_What you will do_
The answer must be every line of the data that holds the word "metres".
/---
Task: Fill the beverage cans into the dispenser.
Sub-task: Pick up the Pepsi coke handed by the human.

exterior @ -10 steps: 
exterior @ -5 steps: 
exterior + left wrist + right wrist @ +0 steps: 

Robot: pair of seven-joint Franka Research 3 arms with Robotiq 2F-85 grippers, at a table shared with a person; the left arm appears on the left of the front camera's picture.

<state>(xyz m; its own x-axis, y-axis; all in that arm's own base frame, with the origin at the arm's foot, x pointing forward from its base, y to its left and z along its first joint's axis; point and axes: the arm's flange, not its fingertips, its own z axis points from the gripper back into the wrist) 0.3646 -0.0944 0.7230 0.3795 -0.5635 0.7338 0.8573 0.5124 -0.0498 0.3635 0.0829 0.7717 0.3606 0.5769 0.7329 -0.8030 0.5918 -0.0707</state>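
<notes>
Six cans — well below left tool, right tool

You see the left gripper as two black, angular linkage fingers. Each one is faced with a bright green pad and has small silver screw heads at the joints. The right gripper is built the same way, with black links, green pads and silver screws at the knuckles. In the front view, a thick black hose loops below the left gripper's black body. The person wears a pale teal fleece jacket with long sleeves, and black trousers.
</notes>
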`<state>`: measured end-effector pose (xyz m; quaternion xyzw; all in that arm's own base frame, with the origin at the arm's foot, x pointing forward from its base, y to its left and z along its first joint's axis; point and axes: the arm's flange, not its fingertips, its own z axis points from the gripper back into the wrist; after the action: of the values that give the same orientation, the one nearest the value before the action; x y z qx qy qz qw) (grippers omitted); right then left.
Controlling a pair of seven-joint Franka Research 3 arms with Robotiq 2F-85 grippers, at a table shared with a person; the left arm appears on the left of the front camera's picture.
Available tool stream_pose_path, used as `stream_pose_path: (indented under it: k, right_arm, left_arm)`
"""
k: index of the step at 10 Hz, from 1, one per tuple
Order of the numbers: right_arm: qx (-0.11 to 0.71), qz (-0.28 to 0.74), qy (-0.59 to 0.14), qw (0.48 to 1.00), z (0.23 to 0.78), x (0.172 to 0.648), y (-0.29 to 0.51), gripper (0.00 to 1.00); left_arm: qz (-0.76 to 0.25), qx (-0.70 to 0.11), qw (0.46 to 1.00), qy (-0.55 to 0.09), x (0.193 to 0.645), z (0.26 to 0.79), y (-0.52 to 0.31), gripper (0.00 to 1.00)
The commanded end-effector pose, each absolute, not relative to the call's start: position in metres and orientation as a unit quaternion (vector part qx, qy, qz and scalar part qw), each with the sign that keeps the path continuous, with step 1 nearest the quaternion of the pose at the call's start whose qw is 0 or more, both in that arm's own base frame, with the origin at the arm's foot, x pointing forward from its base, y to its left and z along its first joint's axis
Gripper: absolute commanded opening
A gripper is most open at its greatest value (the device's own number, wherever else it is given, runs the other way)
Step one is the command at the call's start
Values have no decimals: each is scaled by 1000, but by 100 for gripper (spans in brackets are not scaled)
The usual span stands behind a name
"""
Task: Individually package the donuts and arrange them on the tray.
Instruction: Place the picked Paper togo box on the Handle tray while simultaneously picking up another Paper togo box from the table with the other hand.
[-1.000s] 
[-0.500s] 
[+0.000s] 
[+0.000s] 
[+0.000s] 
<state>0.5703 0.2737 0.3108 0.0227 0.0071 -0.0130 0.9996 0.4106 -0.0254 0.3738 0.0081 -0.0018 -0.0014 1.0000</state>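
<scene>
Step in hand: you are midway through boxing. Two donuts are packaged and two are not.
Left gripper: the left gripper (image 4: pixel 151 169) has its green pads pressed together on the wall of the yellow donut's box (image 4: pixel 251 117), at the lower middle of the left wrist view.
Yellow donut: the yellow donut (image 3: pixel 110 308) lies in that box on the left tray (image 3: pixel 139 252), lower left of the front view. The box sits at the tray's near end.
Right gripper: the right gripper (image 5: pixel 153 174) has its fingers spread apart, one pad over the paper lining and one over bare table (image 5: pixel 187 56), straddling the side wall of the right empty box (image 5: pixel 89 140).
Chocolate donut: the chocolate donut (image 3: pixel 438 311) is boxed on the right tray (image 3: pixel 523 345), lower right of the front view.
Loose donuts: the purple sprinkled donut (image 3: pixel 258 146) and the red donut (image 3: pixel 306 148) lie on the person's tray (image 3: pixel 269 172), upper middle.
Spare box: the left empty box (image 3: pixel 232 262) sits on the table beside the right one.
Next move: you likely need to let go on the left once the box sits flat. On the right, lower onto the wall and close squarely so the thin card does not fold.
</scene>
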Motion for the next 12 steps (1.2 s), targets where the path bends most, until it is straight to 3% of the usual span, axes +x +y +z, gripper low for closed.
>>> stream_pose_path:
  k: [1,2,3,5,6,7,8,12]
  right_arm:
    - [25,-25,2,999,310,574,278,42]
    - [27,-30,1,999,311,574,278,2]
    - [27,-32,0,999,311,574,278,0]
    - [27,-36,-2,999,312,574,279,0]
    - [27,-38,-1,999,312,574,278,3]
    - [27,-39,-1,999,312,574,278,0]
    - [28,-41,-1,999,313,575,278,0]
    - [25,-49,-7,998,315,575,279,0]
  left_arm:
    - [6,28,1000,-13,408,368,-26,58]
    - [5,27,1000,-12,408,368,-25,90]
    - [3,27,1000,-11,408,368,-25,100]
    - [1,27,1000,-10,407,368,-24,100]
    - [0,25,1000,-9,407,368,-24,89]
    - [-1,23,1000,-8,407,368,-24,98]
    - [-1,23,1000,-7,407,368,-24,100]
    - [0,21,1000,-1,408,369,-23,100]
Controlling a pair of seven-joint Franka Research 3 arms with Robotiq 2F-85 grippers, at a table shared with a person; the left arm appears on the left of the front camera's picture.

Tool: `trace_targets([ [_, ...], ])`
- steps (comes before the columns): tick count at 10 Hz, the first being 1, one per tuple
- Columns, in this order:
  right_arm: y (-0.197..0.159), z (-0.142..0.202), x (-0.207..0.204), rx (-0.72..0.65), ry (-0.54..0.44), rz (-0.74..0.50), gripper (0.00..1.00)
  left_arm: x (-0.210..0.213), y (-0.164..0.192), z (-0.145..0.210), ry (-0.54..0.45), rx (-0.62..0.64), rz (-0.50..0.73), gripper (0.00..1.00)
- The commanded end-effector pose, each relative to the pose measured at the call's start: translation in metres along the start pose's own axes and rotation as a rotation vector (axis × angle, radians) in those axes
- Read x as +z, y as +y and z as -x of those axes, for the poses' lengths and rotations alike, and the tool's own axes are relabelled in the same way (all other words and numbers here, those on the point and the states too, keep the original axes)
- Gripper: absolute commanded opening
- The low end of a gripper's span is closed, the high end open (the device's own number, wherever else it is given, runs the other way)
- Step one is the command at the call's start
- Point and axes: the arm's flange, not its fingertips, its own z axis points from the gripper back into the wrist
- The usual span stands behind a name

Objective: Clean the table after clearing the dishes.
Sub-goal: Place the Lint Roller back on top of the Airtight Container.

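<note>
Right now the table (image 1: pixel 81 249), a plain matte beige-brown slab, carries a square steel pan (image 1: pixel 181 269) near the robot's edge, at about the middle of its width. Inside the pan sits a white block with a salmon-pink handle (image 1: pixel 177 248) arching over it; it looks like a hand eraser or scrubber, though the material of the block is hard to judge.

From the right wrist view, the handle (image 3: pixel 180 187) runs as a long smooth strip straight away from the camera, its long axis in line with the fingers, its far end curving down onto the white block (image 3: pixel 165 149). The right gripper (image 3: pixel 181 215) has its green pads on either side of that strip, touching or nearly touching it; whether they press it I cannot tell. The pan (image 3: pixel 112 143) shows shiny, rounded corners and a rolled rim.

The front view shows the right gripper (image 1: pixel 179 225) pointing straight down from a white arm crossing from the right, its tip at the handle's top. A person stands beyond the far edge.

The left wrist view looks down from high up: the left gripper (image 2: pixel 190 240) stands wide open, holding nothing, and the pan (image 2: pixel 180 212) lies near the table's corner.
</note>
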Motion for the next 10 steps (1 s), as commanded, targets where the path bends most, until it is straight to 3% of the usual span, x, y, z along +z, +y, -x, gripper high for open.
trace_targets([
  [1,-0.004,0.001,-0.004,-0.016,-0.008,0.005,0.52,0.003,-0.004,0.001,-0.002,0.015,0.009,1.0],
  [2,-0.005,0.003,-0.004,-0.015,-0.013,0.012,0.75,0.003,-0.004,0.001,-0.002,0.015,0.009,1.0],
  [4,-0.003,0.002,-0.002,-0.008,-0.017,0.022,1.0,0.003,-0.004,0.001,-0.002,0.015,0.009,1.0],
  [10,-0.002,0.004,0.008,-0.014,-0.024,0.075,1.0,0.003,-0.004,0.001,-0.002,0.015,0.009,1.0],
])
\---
_Answer section_
The commanded end-effector pose, each absolute, not relative to the call's start: position in metres and orientation as a unit quaternion (vector part qx, qy, qz and scalar part qw), each with the sign that keeps the path continuous, with step 1 nearest the quaternion of the pose at the call's start whose qw is 0 or more, both in that arm's own base frame, with the origin at the arm's foot, x pointing forward from its base, y to its left and z along its first joint's axis
- The commanded end-effector pose, each relative to the pose measured at the call's start: translation in metres along the start pose's own axes and rotation as a rotation vector (axis × angle, radians) in those axes

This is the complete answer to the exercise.